Sandra Huseby - BookPage


Six women discover their lives enriched and transformed by their shared passion for books in Goldreich's delightful tribute to friendship. Cynthia, Jen, Elizabeth, Trish, Rina and Donna participate in an informal Manhattan book club that exposes "their dreams, their deepest fears, their brightest hopes" while they discuss great literature and enjoy wonderful meals. The group's tranquility shatters when Cynthia, the most glamorous of the six, announces before an Anna Karenina discussion that she's divorcing her husband, Eric, a highly successful documentary filmmaker. Cynthia refuses to explain why she suddenly can no longer live with Eric, leaving her friends shocked and curious. For a whole year, as the other five endlessly speculate about Cynthia and face their own personal problems, the women probe the riches of authors like Tolstoy, Flaubert, Plath and Nabokov. In the end, their emotional support of each other grows as they learn to understand and forgive each other's weaknesses.
Publishers Weekly


A portrait of female friendship bound together with books, from the author of Walking Home (2005). During their first meeting of the year, a reading group composed of professional women in Manhattan discovers that one of their number is leaving her husband. As the story progresses, they come to terms with this dilemma and other personal troubles as they gather to talk about books and eat.
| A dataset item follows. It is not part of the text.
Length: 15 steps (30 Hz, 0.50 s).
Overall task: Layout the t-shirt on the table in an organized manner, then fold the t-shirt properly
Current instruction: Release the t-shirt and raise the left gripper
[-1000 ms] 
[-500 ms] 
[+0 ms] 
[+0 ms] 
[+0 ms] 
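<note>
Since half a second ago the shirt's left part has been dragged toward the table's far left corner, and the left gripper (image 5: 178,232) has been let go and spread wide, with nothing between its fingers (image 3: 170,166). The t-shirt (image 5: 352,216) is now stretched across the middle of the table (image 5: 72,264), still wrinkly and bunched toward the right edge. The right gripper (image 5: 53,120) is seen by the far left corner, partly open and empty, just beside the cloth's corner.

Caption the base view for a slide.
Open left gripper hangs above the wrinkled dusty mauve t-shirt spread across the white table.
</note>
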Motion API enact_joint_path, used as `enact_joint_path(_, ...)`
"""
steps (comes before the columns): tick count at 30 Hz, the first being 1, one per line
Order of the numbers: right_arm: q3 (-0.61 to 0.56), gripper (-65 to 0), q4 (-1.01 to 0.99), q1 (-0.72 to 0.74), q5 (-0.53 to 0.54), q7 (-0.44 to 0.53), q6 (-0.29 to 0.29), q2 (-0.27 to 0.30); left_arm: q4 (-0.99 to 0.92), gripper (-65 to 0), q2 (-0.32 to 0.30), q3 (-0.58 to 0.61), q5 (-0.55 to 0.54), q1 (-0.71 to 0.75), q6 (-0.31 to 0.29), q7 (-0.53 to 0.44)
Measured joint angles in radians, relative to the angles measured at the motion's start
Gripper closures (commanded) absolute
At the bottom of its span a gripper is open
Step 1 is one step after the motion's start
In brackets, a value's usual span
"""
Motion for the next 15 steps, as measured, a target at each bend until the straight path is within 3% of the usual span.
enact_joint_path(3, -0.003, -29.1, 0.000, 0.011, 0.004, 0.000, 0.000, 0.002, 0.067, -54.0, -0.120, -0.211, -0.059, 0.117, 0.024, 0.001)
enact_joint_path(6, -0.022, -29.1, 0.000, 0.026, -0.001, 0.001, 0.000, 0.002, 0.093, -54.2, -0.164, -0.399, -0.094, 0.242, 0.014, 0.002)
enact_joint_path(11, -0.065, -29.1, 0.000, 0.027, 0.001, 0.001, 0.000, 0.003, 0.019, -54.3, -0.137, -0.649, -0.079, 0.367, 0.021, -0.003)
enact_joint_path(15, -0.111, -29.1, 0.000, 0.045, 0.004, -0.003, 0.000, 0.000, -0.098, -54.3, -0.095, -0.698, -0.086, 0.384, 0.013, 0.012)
For a group that prides itself on a passion for literature and intellectual rigor, this reading sorority tends to favor the superficial over real criticism. Discussions of, say, the writer's craft or cultural context generally lose out to chatty conversations about plot and self-referential character analysis-these women use incidents in the life of Emma Bovary to share anecdotes from their own, and they talk about how much they are like or unlike Anna Karenina. Each character's backstory unfolds in chunks of exposition inspired by Lolita and The Bell Jar, and the connections between the story being read and the stories being relived are always facile. The impoverished graduate student, for example, always talks about money. When someone mentions jewelry, each woman touches a bracelet or an earring and considers its significance in her life. Indeed, material culture is present here always, as if things are signifiers of the people who own them. When it is revealed that they are not, this is meant to shock: Who would have guessed that someone as well-dressed as Cynthia could be unhappy? The ensemble cast offers a host of vaguely drawn types—a wealthy department-store executive, an overworked psychologist, a guidance counselor with an autistic son and an abusive husband. Reading groups who want to read about reading groups will have something to pick up after they've finished The Jane Austen Book Club. Dreary, plodding and slightly pretentious-women's fiction of the most uninspired, uninspiring kind.